Return each of the entries below precisely as it appears.
---------- Provided records ----------
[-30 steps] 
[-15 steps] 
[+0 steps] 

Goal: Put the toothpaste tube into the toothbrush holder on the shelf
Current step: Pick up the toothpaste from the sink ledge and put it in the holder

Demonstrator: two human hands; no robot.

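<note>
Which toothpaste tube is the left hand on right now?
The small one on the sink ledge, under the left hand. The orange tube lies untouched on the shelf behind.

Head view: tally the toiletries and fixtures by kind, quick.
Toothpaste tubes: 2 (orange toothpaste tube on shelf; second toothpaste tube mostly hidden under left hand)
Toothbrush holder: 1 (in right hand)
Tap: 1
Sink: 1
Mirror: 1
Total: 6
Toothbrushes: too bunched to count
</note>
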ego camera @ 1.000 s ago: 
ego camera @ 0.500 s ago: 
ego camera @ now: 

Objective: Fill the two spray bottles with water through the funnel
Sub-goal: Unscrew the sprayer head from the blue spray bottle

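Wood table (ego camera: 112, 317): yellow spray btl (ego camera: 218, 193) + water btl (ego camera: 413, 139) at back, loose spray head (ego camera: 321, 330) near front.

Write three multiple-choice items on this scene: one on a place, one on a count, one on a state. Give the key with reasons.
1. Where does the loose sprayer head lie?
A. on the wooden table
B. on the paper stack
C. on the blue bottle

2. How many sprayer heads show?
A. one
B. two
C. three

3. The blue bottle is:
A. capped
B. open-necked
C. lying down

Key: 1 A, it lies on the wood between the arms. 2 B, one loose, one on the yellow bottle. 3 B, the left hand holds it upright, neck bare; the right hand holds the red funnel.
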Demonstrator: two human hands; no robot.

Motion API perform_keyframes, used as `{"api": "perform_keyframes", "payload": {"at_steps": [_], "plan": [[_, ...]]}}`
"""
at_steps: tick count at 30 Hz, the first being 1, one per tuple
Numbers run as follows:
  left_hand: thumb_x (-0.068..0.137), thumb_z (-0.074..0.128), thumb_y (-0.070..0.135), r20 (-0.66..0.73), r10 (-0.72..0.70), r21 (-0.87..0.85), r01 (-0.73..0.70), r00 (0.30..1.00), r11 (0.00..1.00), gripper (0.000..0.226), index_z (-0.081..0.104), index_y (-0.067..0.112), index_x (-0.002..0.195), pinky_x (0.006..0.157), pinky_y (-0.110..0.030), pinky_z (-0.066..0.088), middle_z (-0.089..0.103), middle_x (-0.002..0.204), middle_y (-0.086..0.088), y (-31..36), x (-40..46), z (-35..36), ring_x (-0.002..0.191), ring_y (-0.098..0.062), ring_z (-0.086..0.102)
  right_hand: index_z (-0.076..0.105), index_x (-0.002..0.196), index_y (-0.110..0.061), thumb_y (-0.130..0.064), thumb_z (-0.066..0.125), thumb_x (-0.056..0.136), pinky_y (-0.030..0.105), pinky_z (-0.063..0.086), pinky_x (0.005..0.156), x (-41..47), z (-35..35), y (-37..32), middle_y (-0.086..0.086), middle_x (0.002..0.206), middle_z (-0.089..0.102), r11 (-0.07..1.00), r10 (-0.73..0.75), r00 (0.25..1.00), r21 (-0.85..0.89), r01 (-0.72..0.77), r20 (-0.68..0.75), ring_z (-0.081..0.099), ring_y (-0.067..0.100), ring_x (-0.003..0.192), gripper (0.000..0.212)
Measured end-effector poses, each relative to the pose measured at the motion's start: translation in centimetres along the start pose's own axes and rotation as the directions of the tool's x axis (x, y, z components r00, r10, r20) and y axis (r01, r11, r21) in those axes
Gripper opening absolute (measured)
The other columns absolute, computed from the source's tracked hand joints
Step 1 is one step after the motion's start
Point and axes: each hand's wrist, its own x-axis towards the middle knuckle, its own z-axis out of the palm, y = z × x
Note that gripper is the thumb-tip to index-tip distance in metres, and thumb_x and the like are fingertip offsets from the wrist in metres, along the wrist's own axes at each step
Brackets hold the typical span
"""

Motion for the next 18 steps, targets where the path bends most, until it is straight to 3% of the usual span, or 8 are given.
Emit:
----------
* [Task response]
[-30 steps] 
[-15 steps] 
[+0 steps] 

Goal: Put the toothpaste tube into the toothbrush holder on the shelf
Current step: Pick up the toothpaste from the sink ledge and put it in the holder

Demonstrator: two human hands; no robot.

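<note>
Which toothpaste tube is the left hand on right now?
The small one on the sink ledge, under the left hand. The orange tube lies untouched on the shelf behind.

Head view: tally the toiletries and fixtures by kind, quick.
Toothpaste tubes: 2 (orange toothpaste tube on shelf; second toothpaste tube mostly hidden under left hand)
Toothbrush holder: 1 (in right hand)
Tap: 1
Sink: 1
Mirror: 1
Total: 6
Toothbrushes: too bunched to count
</note>
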ego camera @ 1.000 s ago: 
ego camera @ 0.500 s ago: 
ego camera @ now: 

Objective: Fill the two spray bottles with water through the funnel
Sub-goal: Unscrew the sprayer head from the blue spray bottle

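Wood table (ego camera: 112, 317): yellow spray btl (ego camera: 218, 193) + water btl (ego camera: 413, 139) at back, loose spray head (ego camera: 321, 330) near front.

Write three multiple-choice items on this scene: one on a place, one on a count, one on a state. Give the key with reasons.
1. Where does the loose sprayer head lie?
A. on the wooden table
B. on the paper stack
C. on the blue bottle

2. How many sprayer heads show?
A. one
B. two
C. three

3. The blue bottle is:
A. capped
B. open-necked
C. lying down

Key: 1 A, it lies on the wood between the arms. 2 B, one loose, one on the yellow bottle. 3 B, the left hand holds it upright, neck bare; the right hand holds the red funnel.
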Demonstrator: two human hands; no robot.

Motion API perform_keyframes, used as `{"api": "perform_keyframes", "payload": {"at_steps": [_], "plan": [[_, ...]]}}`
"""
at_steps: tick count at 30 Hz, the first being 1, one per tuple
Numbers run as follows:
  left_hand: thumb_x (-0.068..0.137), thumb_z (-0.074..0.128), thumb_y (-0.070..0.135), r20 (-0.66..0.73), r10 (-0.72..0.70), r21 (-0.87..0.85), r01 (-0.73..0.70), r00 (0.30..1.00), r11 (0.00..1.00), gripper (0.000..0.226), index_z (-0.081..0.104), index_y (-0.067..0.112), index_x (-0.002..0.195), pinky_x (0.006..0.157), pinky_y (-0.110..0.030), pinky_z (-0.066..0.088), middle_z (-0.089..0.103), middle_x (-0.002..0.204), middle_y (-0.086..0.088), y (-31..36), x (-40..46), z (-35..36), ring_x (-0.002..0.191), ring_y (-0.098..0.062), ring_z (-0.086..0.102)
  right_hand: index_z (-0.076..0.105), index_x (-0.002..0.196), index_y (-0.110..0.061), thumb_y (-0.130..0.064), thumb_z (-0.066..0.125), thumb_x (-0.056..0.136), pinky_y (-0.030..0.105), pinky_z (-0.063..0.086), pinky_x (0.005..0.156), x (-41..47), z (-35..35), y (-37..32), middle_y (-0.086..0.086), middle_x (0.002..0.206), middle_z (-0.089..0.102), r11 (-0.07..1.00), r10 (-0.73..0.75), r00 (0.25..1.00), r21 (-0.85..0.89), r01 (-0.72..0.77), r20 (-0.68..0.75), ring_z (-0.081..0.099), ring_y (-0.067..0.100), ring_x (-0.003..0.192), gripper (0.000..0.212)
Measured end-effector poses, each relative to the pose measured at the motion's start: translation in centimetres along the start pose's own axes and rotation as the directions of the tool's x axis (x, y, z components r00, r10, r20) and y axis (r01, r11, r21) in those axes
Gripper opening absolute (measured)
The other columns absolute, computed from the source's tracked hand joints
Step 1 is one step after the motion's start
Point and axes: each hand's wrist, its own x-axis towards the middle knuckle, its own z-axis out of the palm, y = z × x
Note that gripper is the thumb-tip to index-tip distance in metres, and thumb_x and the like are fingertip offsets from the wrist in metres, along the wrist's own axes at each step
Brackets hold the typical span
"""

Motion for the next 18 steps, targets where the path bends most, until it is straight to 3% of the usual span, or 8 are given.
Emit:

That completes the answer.